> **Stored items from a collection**
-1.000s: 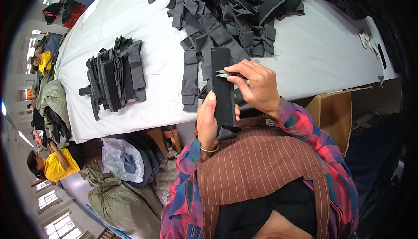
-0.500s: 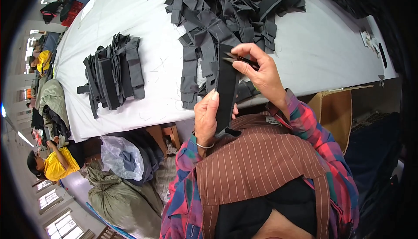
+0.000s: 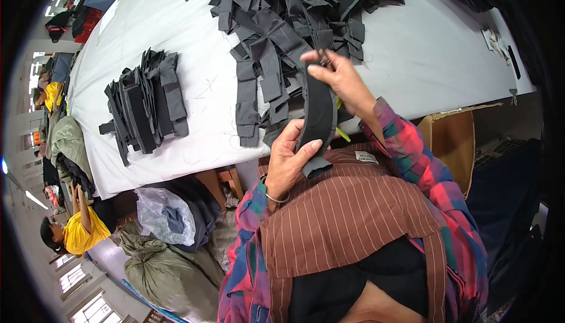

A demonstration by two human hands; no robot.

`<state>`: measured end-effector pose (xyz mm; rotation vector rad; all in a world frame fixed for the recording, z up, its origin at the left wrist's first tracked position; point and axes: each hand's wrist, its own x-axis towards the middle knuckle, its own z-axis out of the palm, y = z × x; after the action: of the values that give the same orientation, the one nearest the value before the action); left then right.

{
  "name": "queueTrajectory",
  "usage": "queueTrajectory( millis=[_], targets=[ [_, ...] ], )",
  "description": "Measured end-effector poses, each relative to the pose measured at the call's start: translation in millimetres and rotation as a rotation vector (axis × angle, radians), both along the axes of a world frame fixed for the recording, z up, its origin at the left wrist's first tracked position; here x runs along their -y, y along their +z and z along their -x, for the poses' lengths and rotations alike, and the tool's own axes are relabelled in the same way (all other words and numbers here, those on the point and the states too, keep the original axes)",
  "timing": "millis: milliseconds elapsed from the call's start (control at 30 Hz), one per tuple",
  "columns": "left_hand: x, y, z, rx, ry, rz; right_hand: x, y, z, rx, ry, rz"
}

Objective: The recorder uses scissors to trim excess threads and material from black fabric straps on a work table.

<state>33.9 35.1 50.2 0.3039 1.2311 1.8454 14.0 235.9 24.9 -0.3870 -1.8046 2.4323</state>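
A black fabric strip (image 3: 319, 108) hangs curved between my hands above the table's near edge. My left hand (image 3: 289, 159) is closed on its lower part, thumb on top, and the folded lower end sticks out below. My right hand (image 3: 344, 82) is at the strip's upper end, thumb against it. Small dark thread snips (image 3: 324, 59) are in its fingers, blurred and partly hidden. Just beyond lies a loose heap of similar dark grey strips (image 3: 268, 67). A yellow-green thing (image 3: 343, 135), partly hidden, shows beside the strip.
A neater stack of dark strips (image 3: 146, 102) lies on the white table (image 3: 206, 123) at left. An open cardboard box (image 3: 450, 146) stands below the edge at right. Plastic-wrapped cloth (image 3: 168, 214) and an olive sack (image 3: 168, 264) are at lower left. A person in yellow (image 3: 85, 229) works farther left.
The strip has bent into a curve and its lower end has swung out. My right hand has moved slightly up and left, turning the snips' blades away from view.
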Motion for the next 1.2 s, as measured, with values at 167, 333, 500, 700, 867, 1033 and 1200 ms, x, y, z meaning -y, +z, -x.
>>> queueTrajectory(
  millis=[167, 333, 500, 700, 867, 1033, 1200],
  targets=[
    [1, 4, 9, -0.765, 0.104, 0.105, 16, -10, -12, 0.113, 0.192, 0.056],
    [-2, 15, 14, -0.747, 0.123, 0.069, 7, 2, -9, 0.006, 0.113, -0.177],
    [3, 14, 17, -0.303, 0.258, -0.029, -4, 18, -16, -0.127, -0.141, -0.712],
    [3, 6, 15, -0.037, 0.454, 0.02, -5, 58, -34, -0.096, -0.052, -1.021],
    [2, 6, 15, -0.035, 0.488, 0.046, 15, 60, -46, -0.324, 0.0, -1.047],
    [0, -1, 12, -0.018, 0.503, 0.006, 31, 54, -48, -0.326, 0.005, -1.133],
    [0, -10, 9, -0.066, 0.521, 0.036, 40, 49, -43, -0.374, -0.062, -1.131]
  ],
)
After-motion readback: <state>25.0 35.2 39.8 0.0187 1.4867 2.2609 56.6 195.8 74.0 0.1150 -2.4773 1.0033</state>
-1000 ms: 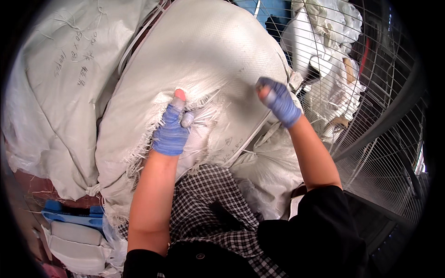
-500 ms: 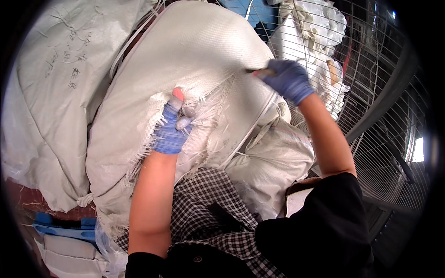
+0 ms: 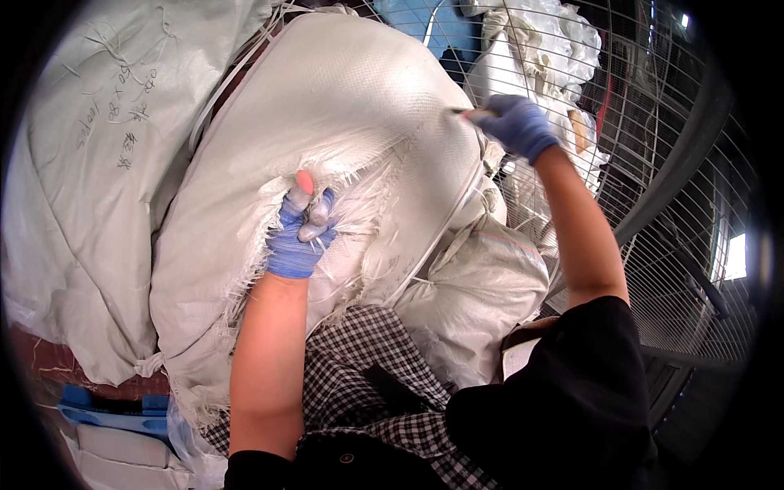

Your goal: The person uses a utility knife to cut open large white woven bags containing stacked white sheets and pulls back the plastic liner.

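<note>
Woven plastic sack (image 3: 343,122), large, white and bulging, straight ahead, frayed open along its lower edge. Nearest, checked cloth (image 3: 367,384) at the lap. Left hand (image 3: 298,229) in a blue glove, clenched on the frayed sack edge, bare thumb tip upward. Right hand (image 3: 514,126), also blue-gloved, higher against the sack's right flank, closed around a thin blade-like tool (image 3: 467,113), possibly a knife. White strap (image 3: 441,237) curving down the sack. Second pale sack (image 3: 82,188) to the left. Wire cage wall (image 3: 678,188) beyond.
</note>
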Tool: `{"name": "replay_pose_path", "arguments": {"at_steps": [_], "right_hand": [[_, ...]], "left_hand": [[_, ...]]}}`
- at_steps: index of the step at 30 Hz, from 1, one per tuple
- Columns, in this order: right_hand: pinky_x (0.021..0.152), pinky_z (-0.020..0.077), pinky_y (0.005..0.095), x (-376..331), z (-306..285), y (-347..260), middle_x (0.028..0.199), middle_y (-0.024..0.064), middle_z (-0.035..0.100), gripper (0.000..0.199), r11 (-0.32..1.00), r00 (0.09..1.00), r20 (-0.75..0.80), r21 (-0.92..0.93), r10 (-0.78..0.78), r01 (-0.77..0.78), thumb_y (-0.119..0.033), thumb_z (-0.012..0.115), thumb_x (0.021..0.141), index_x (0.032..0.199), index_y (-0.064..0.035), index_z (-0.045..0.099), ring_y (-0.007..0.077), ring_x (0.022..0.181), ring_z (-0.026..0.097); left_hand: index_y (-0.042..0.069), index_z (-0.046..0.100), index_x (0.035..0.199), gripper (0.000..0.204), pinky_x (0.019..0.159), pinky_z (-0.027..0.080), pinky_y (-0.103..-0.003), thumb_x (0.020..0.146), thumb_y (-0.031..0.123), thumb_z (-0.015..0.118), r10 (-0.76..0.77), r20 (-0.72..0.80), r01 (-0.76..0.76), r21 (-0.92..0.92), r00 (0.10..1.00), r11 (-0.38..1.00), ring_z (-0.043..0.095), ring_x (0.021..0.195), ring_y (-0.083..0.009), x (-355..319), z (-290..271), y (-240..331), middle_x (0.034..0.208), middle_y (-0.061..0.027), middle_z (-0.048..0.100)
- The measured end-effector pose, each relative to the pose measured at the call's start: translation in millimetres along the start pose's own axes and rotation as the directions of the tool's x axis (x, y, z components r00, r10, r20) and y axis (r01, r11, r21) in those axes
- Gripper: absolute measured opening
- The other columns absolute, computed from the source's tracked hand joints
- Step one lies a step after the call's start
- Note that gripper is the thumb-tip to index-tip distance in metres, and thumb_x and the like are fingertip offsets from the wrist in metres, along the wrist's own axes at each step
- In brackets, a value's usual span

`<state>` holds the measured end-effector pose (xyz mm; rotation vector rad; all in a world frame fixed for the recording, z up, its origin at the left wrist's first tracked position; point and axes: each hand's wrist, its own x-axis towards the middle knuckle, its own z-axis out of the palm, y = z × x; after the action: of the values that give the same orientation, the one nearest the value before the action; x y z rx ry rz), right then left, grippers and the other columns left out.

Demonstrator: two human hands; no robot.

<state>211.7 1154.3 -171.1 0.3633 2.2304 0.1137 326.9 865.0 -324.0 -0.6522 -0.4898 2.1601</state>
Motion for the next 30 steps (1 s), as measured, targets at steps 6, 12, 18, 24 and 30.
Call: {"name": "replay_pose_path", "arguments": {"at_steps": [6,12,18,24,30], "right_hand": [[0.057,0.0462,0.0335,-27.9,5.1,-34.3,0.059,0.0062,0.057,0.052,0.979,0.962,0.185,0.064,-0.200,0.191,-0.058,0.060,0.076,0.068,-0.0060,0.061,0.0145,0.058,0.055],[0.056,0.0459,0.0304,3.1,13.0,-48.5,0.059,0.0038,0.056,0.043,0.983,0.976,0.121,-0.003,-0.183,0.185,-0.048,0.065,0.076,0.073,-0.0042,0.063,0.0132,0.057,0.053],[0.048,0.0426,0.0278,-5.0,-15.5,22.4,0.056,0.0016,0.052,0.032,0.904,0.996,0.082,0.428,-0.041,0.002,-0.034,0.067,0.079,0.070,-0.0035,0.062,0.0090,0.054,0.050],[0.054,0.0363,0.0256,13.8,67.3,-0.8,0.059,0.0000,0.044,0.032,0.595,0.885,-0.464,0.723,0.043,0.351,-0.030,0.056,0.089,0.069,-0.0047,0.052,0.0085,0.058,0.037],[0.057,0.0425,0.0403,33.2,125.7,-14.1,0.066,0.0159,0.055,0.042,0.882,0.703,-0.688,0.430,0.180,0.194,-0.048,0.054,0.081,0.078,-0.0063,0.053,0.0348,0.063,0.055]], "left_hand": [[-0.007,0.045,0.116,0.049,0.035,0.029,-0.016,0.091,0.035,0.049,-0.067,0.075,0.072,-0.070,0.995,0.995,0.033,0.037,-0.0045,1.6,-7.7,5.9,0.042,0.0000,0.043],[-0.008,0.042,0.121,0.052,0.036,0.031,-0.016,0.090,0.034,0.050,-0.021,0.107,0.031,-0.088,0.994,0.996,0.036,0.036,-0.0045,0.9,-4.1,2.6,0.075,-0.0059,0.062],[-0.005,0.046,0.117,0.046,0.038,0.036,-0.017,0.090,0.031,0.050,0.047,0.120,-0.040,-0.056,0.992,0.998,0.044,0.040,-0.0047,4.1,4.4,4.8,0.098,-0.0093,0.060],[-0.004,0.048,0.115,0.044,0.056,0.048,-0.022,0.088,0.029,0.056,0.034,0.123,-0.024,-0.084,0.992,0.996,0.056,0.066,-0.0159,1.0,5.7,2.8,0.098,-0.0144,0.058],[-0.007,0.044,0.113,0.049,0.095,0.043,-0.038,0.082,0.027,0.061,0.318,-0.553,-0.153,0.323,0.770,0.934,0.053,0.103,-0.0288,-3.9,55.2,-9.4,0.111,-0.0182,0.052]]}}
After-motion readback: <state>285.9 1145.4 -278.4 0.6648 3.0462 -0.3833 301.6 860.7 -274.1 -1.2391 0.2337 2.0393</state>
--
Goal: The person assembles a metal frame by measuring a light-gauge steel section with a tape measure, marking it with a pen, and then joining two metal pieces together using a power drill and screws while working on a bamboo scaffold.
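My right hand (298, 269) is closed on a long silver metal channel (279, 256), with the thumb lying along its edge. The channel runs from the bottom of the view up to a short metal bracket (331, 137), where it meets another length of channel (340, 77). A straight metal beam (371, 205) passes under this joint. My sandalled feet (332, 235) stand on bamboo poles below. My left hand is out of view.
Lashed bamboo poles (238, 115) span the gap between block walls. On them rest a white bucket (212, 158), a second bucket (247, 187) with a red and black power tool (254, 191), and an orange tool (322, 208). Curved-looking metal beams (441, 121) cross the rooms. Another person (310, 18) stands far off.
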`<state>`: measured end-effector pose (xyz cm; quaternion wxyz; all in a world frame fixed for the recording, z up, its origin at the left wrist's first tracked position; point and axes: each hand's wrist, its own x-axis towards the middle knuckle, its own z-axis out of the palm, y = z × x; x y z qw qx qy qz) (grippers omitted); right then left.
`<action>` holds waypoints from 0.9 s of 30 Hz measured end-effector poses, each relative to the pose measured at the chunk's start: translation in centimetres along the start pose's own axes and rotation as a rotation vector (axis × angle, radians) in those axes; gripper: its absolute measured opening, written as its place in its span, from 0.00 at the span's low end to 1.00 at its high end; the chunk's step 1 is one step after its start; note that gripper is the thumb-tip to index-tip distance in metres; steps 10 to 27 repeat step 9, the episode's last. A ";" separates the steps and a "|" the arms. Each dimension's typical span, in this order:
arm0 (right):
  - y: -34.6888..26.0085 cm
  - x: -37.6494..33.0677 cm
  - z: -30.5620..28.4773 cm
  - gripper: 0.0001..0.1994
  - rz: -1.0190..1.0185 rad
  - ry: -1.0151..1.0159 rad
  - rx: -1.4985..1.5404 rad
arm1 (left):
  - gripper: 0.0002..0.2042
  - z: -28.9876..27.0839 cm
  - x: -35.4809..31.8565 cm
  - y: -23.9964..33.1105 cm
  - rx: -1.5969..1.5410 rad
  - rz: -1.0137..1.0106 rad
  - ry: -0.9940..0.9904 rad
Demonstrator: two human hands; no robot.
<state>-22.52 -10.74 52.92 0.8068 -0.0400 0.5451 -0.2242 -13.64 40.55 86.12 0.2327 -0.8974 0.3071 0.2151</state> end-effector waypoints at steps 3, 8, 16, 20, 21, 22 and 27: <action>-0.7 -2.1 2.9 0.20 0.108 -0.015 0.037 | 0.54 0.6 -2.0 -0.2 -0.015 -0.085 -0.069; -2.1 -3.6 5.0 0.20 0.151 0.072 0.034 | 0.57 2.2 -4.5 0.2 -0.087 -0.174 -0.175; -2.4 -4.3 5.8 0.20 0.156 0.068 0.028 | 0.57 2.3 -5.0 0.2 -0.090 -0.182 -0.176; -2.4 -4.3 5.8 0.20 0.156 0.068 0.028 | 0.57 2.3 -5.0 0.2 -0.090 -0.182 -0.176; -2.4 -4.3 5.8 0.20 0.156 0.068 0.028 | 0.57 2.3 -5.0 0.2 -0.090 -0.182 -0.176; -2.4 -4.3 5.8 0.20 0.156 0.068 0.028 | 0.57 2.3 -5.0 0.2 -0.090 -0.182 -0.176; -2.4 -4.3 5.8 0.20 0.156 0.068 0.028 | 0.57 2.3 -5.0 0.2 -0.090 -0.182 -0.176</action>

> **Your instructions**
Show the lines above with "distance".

> **Response**
- Note that gripper is the thumb-tip to index-tip distance in metres, and thumb_x and the like are fingertip offsets from the wrist in metres, along the wrist's own axes at each step
`<action>` holds waypoints from 0.9 s of 30 Hz measured end-effector poses, each relative to the pose measured at the chunk's start: translation in centimetres along the start pose's own axes and rotation as a rotation vector (axis × angle, radians) in those axes; gripper: its absolute measured opening, written as its place in its span, from 0.00 at the span's low end to 1.00 at its high end; the chunk's step 1 is one step after its start; note that gripper is the thumb-tip to index-tip distance in metres; steps 10 to 27 repeat step 9, the episode's last. A ";" separates the steps and a "|" the arms. Each dimension's typical span, in this order:

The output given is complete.